Perhaps most importantly, he's making dynamic plays that still have analysts talking — and that's key. And remember, because the Ducks have blown out its first three opponents, Mariota is averaging less than three quarters of play per game. Extrapolating his stats through a full game would put him at or near the top of every quarterback-relevant statistic except completion percentage. And even there, he's nipping at the 60 percent mark.

Can Mariota win it?

Yes, he can, but he's going to need to demonstrate a high level of consistency through the rest of the season and deliver big-time performances in the marquee games.

What are those key games?

The first of those will be Oct. 12 at a resurgent Washington. The new stadium will be rocking at the chance to knock a likely unbeaten Oregon off at home. The Ducks have supplanted the Huskies as the Pacific Northwest's preeminent program and Huskies fans don't like it

Two weeks later, the Ducks will host UCLA, a team that, like Washington, has a dynamic, mobile quarterback who can change the complexion of the game. UCLA looks like the team to beat in the Pac-12 South, so sending them a message with a big win — and big performance by Mariota — will catch the Heisman voters' attention

Then, in a nationally-televised Thursday nighter on Nov. 7, the Ducks travel to Palo Alto for a rematch with Stanford. A year ago, the Cardinal cost the Ducks a chance to play for the national championship. If the pieces fall into place this season, the Ducks again could need to beat Stanford to make the BCS championship game. The contest will give Mariota the stage he needs to solidify his standing as a serious Heisman contender. Win this one with a dynamic performance and it could happen.

Projecting the Ducks to finish the year with three wins after disposing of Stanford, including a Civil War tussle with Oregon State in Eugene, the Ducks and Mariota get one last chance to fire up a national audience in the Pac-12 championship game the first week of December. Win them all, put up big plays and impressive numbers and Mariota should be a serious contender.

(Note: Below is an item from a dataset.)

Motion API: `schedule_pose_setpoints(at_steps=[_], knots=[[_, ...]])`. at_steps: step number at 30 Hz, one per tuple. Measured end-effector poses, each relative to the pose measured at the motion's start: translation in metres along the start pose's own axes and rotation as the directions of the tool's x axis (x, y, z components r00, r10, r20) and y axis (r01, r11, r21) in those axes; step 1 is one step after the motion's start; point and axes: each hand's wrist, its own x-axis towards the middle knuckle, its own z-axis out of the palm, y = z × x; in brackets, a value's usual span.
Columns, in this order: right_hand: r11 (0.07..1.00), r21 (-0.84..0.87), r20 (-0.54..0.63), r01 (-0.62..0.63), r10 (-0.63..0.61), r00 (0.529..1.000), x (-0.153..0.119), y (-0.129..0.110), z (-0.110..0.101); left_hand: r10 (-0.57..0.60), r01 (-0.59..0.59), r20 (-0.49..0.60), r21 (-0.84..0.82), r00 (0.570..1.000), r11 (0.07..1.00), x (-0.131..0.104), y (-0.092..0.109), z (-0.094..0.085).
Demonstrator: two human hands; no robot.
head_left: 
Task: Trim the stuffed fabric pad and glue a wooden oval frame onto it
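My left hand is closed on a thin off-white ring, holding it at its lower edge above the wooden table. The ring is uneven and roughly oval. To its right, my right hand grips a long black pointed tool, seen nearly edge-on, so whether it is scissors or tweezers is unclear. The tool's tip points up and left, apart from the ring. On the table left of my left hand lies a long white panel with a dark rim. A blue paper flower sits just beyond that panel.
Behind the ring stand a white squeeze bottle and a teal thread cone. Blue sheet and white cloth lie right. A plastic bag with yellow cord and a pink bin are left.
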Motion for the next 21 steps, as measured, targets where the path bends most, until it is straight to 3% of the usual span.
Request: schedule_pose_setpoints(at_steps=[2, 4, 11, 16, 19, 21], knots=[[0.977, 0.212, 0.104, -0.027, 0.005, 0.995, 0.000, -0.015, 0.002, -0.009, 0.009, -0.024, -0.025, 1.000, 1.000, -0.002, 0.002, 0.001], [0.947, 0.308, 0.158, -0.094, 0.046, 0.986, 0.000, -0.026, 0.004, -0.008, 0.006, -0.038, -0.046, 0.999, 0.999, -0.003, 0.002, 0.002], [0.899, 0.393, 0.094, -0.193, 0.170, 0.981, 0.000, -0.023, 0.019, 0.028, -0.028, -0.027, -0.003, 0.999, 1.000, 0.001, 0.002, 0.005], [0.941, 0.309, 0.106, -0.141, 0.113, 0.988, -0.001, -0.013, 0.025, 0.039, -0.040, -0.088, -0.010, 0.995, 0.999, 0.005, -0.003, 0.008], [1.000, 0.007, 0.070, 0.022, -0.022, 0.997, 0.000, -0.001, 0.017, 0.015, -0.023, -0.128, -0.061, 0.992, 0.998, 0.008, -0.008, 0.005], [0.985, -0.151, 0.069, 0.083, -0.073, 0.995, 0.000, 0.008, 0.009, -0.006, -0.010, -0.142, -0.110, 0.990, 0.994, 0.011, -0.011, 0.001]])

What is his biggest hindrance?

Mariota's biggest obstacle may be the one guy on his team that's every bit as dynamic as he is — Thomas. To this point, Thomas is getting about 16 touches a game via rush, pass and return. It's important to remember that 45 of those touches have come via the ground game, numbers the Ducks coaches hope to alleviate by finding some other running backs who can contribute. However, Thomas is capable of turning 15 to 18 touches a game into multiple scores, often from long distance, and offering a dynamic counterpoint to Mariota's play at quarterback.

As of now, the Heisman advantage is in Mariota's court. He has his hands on the ball every snap, has played beyond brilliantly even when he's gotten off to a slow start and has made enough big plays to fill most quarterback's yearly quota. He's getting the talk from media across the country, something that can't be discounted.

Now, in order to bring home the hardware, he needs to continue playing at this level, win a couple big games with big-time performances, and hope the voters see brilliance in his play. Because that's what he's been so far.